Saturday, May 5, 2007

Good Morning Mumbai

Mumbai or Bombay (both names seem to be fine) is a gigantic city. It reminds me a little of New York, built on a peninsular jutting out into the Arabian Sea. The train lines run in parallel from North to South, and areas are either East or West Side. Pretty much the comparison stops here! This is the Gateway of India, Mumbai's icon.

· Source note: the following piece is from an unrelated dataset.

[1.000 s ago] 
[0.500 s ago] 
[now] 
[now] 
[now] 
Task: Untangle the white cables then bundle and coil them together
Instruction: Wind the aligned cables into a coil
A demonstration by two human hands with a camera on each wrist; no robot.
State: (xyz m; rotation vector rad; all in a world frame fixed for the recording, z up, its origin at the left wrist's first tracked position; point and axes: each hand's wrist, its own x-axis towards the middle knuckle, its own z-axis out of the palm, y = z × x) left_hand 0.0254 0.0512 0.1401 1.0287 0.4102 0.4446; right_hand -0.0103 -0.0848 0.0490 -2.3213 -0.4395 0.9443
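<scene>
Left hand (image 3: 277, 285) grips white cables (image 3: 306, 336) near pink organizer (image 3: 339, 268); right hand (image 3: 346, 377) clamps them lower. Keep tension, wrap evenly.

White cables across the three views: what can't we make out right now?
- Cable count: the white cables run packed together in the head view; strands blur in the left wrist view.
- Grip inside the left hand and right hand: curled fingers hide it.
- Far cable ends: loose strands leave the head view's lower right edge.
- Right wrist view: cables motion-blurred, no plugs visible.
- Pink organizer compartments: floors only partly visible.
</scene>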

I am living in an area called Ville Parle, which is Greater Mumbai in the suburbs. It takes about 45 minutes by local train to reach the South of the peninsula, where the Gateway of India is. The area I am living in is nice residential area with a vibrant market and tree lined streets, so I think it will become home shortly. Vile Parle is a Gujurati area and therefore vegetarian, which is great as I had the intention to turn veggie out here. The food here is fabulous, I’ve discovered a southern Indian speciality called Pav Bhaji, "pav" been a burger bun type bread with lashings of butter and "bhaji" is a purred sauce, my favourite being tomato and cheese. It’s not far off a tomato-pasta sauce but better, its very yummy. You use the bread to mop up the sauce, I am sure I will come back double the size from India!

I have also now moved into my tiny flat, which is great after two months living out of my rucksack. Its pretty small, a studio with a separate kitchen, but it’s only 10 minutes walk from work, which is fabulous. It is on the first floor and has lots of windows, so feeling a bit on display at the minute without any curtains. I have an interesting view onto the local communal well, so every morning see whole families taking showers, brushing teeth, washing clothes. Seems very social. Thankfully I don’t have to join them as I have running water into my flat.

The "Oddity of the Week", this week goes to my trip to the cinema. I saw Namesake (English Bollywood film, well worth watching) and as it has been out for a while, I was the only one in the cinema. They play the national anthem before each film. Whilst sitting merrily in my seat, suddenly heard the cinema attendant say quite sternly, “ Please stand up”, so here I was, looking pretty awkward, standing up on my own in a 1,000 seater cinema humming along to the Indian national anthem. Thankfully 4 other people turn up shortly after the film started!
Seb was out last week, and we did some travelling, went to the Taj Mahal for my second visit, still as impressive as the first. We also headed up north to the Punjab, where we visited the famous Sikh Golden Temple. It was incredible, a very spiritual experience.

My Job

Some of you have asked regarding my job, as contrary to the blog entries so far I’m not here just here for travel! The organisation I am working for is called iVolunteer. It is a small Indian NGO (non governmental organisation) of 17 people. Principally based in Delhi with around 10 staff, 4 of us here in Mumbai, and a couple of people based in Chennai and Bangalore. The organisation has two programmes, firstly it recruits people to do volunteering projects, working in both rural India as well as in the slums in the cities, and secondly it also recruits Indian professionals to do VSO in Africa and Asia. My principal objectives are to grow the organisations brand awareness in India to promote volunteering, both nationally and internationally. A large part of my role is also to work with corporations based here in Mumbai to build partnerships. Corporate Social Responsibility is growing, and with the increase of home grown companies, the desire to do something about the mass poverty here is also thankfully on the increase. Despite the double digit economic growth and India now having the largest number Billionaires (US$) in Asia (more than Japan), there’s other statistics that seem to escape the world press. For example, India also houses over 25% of the world poor. Basically 1 out of every 4 people who live on less than 1US$ a day, who do not have access to running water or electricity, who live from a hand to mouth existence are in fact Indian. The other unfortunate fact is that the wealthy emerging middle class in India, who live mainly in urban areas are not really that aware of the extent of poverty in their own county. I already feel very detached from it, living in Mumbai, in my nice little flat with running water. It’s easy to become quite distant from the extent of the problems. This is some of the problems we are encountering with the organisation, when trying to get people to volunteer. So on that note, to endeavour to become more aware of reality and understand what my organisation does, I am going to volunteer. I will probably spend one day a week working with an NGO which supports street kids here in the slums of Mumbai. Another depressing fact, Mumbai has the biggest slum in Asia and it is growing at an unfathomable rate.